4. Données sensibles ou hautement personnelles : données visées à l’article 9 du RGPD (donnée de santé, informations concernant les opinions politiques, etc.) et à l’article 10 (condamnations pénales).Ainsi que les données de localisation, financières, etc…

5. Collecte à large échelle : pour déterminer si le traitement est à grande échelle, il faut prendre en compte le nombre de personnes concernées, le volume de données, la durée du traitement et l’étendue géographique du traitement.

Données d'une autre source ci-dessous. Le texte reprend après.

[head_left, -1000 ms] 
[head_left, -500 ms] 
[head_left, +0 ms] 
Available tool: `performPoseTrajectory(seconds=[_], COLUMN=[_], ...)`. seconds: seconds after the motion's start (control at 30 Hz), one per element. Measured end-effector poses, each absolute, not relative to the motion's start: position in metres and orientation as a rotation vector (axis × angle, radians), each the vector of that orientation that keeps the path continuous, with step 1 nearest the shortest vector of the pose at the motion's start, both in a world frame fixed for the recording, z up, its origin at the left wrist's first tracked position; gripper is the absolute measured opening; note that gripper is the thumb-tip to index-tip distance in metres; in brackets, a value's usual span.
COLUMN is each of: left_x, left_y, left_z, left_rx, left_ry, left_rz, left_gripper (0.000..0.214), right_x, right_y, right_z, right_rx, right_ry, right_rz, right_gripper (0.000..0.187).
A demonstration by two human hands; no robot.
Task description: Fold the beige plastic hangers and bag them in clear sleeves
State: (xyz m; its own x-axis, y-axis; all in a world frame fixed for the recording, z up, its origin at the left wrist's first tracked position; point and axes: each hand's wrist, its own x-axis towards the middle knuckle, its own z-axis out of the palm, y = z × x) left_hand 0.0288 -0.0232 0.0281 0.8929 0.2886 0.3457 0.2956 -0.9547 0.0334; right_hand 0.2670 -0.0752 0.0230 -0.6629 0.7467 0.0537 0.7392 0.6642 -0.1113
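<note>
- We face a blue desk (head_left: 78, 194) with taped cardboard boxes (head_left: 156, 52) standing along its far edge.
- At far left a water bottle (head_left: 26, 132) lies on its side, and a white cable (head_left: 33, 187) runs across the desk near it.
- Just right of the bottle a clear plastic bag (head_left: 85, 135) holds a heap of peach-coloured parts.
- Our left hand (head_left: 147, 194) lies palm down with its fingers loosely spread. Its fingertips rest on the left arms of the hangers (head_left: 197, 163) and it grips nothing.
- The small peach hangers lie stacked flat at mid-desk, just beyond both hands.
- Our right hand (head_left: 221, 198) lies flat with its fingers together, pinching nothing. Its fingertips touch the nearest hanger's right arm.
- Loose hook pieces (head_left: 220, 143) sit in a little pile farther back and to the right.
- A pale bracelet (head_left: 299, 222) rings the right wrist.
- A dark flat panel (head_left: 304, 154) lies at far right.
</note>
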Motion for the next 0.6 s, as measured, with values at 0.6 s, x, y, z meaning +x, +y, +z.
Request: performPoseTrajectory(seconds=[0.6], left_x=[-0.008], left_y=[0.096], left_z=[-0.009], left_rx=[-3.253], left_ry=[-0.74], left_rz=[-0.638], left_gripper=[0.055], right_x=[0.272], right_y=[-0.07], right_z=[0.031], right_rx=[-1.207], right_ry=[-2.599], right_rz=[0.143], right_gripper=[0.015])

6. Croisement des données : un croisement peut être issu de deux opérations de traitement de données effectuées pour des finalités différentes ou pour des responsables de traitement différents.

7. Personnes vulnérables : les enfants, les employés, les patients, et, en tout état de cause, toutes autres personnes pour lesquelles un déséquilibre dans la relation avec le responsable du traitement peut être identifié.

8. Usage innovant : par exemple, l’utilisation de systèmes de reconnaissance des empreintes digitales et de reconnaissance faciale pour améliorer des accès physiques.

9. Exclusion d’un bénéfice d’un droit/contrat : ces traitements incluent notamment les opérations visant à autoriser, modifier ou refuser l’accès à un service ou la conclusion d’un contrat. En principe, si un traitement satisfait à deux critères ou plus, il nécessite une AIPD.

1.3 Comment faire une AIPD ?

Lorsqu’une analyse d’impact est requise, la CNIL vous propose une boite à outils pour réaliser votre AIPD. Elle met également à disposition un logiciel open source pour faciliter la conduite et la formalisation de votre analyse. A minima, et selon les dispositions de l’article 35 du RGPD, une AIPD doit contenir :

• une description systématique des opérations de traitement envisagées et les finalités du traitement, y compris, le cas échéant, l'intérêt légitime poursuivi par le responsable du traitement ;

• une évaluation de la nécessité et de la proportionnalité des opérations de traitement au regard des finalités ;

• une évaluation des risques sur les droits et libertés des personnes concernées ;

• les mesures envisagées pour faire face aux risques, y compris les garanties, mesures et mécanismes de sécurité visant à assurer la protection des données à caractère personnel et à apporter la preuve du respect du règlement.

Enfin, si à la suite de votre AIPD, vous constatez l’existence d’un risque résiduel élevé, l’article 36 du RGPD vous impose de consulter préalablement la CNIL. En pratique, cela implique que le risque vous identifiez ne peut être atténué par des moyens raisonnables compte tenu des techniques disponibles et des coûts de mise en œuvre.

1.4 Quelles sanctions en cas d’irrespect de l’article 35 du RGPD sur les AIPD ?

Les violations des dispositions de l’article 35 relatives à l’analyse d’impact sont sanctionnées par une amende administrative pouvant s’élever jusqu’à 10 000 000 euros ou 2 % de votre chiffre d’affaires annuel mondial total de l’exercice précédent, le montant le plus élevé étant retenu.